The theatre was in use for only a few weeks each year during the period of the Bury Fair.  In 1753 it was announced that the theatre would be equipped with boxes and the audience was forbidden to sit on the stage.  It was reported that it had been decorated in a most elegant manner and proved very popular with the aristocratic families of West Suffolk.

In 1774 the famous Georgian architect, Robert Adam was commissioned to re-clad the south end of The Market Cross.  The scheme was later enlarged to include the other three sides and work was finally completed in 1780, although the town had been using the first floor as a theatre for four years.

The exterior of the building remains largely the same today. It is cruciform in plan, the ground floor is entirely faced with chamfered limestone rustications with semi-circular headed openings. At the centre of each of the four facades is a large Venetian window with ionic columns on either side supporting a frieze and pediment.  On each side of the windows are niches carrying Etruscan type ornaments. All the upper windows have balustrading to the sills. Above the windows and niches are stone panels with swags and paterae.

The Adam building was successful as a theatre.  Suffolk County Record Office has playbills for the years 1776-1802.  These record admission prices of boxes 3/-, upper boxes 2/6d, pit 2/6d and to the gallery 1/-.  The theatre asked ladies and gentlemen to send their servants to reserve their seats by 5pm and performances usually began at 6pm and lasted until 11pm or midnight.  Comedies were very popular, although Shakespeare's tragedies King Lear and Hamlet were also performed.
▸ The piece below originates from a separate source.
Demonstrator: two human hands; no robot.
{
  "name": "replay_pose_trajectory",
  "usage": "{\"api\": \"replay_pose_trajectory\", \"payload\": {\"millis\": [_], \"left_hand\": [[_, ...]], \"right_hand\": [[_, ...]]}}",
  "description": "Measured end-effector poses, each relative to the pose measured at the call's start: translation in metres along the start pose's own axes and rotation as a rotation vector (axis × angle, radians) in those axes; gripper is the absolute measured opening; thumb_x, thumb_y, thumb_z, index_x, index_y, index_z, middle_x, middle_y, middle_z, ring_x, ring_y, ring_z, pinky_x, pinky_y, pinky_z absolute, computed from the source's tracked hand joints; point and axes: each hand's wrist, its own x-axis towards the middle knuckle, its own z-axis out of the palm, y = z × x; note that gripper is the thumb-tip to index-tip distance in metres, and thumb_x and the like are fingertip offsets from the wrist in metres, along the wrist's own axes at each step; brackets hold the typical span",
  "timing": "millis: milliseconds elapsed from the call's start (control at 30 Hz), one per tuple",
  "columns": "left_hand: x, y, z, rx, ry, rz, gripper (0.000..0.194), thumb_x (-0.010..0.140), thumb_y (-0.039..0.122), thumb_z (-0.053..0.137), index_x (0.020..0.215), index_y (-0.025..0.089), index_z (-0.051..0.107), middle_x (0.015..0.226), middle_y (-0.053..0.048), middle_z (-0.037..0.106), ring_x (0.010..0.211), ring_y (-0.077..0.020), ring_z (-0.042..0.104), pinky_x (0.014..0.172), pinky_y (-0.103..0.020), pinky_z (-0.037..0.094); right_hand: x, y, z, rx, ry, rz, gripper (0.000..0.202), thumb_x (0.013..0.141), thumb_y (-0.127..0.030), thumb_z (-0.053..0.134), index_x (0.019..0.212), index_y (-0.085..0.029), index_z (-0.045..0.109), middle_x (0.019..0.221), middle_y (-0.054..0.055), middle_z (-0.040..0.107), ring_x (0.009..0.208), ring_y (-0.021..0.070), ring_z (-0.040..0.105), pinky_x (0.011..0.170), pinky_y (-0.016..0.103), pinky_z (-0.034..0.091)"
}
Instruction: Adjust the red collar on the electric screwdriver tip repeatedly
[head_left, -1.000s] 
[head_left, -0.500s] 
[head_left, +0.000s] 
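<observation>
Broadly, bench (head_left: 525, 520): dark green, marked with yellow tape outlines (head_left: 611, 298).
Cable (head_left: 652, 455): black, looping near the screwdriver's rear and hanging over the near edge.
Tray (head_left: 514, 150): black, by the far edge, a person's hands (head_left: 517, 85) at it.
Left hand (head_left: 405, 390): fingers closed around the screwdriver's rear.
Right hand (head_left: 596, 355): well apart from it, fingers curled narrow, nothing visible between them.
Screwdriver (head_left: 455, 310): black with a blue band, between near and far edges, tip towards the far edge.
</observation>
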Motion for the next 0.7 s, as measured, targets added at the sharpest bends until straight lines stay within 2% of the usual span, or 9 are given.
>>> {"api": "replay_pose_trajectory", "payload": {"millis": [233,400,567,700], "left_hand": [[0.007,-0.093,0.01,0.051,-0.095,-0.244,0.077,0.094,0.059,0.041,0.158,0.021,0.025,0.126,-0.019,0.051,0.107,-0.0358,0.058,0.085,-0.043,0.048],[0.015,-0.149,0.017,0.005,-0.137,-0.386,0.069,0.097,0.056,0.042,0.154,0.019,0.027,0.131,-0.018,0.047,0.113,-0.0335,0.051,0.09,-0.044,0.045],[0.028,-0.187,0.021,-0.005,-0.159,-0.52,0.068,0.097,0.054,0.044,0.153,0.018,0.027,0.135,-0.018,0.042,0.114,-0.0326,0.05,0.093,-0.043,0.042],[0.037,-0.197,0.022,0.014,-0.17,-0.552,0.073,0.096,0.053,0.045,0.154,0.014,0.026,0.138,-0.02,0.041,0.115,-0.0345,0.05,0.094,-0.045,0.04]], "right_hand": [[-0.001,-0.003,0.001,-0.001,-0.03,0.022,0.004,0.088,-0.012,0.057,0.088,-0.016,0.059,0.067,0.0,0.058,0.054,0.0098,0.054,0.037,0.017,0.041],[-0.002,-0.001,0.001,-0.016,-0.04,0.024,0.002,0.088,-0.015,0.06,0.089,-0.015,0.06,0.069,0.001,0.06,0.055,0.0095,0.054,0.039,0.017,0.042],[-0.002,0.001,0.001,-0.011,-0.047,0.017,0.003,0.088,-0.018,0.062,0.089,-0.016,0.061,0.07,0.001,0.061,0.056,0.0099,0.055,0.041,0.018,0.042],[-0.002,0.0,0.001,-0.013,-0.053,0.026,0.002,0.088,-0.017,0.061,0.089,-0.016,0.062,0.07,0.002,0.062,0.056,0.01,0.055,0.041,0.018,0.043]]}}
In 1818 the Corporation agreed that a new theatre should be built in Westgate Street.  The present Theatre Royal Bury St Edmunds was opened in October 1819 and over the next 150 years the Corporation struggled to find a use for The Market Cross.  It was used variously as a reading room, concert hall, shops and Mayor's Parlour.  Indeed from 1840 to 1971, the building was known as The Town Hall. Each new function meant the building was altered, leaving little of its Georgian interior. After a fire in 1908 the old theatre galleries were removed and then replaced.

Most departments moved out of the Town Hall when the Borough offices opened in April 1937.

In the 1960s the arcade was filled in, following persistent defacing and a building society occupied the space.  In 1972 Bury St Edmunds Art Society successfully campaigned to turn the upper floor into an art gallery and it occupied the building for many years. The first administrator of the gallery was Mrs Kate Fullbrook and the Venetian chandeliers were donated in her memory by her husband Lt Col Fullbrook, who took over as gallery administrator after her death.  Bury St Edmunds Art Gallery was renamed Smiths Row in 2010.

The high ceilinged upper floor of The Market Cross made it an ideal space for showing contemporary art and many artists created work relating to the architecture and history of the space.

As the Market Cross was a public gallery access was free of charge. It is no longer open, and the gallery plans to move elsewhere.

As of 2021 upstairs is being used as a community space on the top floor and a Betfred on the ground floor.